Cuando mi amiga me contó que sería mamá, ¡me puse feliz! Juntas, contamos los días hasta el nacimiento. Pero, cuando el bebé sufrió daño cerebral durante el parto, me sentí desolada y no sabía cómo orar. Lo que sí sabía era a quién debía hacerlo: a Dios. Él es nuestro Padre, y siempre nos escucha.

Estaba segura de que Dios puede hacer milagros. Le devolvió la vida a la hija de Jairo (Lucas 8:49-55) y, al hacerlo, la sanó de la enfermedad que le había robado la vida. Así que, le pedí que también sanara al bebé de mi amiga.
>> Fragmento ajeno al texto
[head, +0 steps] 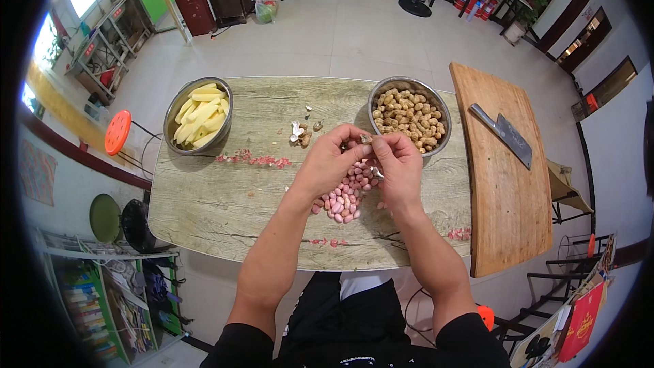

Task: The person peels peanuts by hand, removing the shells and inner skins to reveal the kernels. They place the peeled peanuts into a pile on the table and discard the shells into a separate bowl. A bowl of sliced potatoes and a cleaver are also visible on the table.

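My left hand (337, 158) and my right hand (397, 161) meet above the table, their fingertips on a peanut shell (366, 139) held between them. Under and in front of the hands lies a loose pile of shelled pink peanuts (343, 199). Just beyond my right hand stands a steel bowl (447, 128) of unshelled peanuts (406, 115). Broken peanut shells (301, 135) lie to the left of my hands. At the table's far left corner is a second steel bowl (229, 112), filled with peeled yellow pieces (202, 115), perhaps potato.
The table (214, 209) has a wood-look top with red printed marks. On its right side lies a thick wooden cutting board (511, 214) bearing a cleaver (511, 138). An orange stool (118, 132) stands beyond the left edge; shelves (102, 296) are at lower left.
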Demonstrator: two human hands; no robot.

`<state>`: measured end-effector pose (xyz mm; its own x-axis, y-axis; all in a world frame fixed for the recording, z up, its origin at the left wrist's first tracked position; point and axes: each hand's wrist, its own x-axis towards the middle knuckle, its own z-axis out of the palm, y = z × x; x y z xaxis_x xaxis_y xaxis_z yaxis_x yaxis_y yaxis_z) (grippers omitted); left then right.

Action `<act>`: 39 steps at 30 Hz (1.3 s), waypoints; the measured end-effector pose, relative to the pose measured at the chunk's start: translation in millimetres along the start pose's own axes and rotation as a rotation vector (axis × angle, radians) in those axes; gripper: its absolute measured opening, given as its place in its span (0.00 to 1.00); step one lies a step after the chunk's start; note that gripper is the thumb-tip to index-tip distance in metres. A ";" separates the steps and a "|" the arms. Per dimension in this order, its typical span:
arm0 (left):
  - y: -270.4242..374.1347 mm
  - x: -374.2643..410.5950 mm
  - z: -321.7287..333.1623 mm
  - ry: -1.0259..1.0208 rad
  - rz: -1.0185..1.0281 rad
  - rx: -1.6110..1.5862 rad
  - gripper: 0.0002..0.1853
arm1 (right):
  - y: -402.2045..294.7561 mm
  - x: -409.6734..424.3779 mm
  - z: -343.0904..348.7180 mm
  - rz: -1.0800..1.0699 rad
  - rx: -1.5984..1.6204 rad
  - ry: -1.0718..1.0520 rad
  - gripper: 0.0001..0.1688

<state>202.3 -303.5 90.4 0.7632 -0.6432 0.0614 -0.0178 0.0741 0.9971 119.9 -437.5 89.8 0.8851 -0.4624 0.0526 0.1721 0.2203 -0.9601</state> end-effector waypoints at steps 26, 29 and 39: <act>6.0 -4.5 1.9 0.143 0.439 0.587 0.14 | -3.3 -3.2 3.0 -0.238 -0.493 0.122 0.07; 2.7 -4.7 3.5 0.157 0.432 0.591 0.14 | -4.4 -3.9 4.2 -0.261 -0.553 0.129 0.06; -2.7 -3.5 6.5 0.190 0.423 0.582 0.12 | -6.6 -3.4 3.2 -0.224 -0.517 0.117 0.06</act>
<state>195.5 -306.4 87.8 0.7126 -0.5026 0.4894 -0.6342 -0.1632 0.7557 117.1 -434.7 96.8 0.7925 -0.5478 0.2682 0.0906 -0.3290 -0.9400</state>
Sin embargo, me pregunté: ¿Y si Dios no lo sana? Poder no le falta, pero ¿podría acaso no interesarle? Pensé en el sufrimiento de Jesús en la cruz y en la explicación de que «Dios muestra su amor para con nosotros, en que siendo aún pecadores, Cristo murió por nosotros» (Romanos 5:8). Después, recordé las preguntas de Job y cómo aprendió a ver la sabiduría de Dios revelada en la creación (Job 38–39).

Poco a poco, fui entendiendo cómo Dios nos llama con los pequeños detalles de nuestra vida, para que nos acerquemos a Él. Por la gracia divina, mi amiga y yo aprendimos lo que significa acudir al Señor y confiar en Él… sin importar cuál sea el resultado.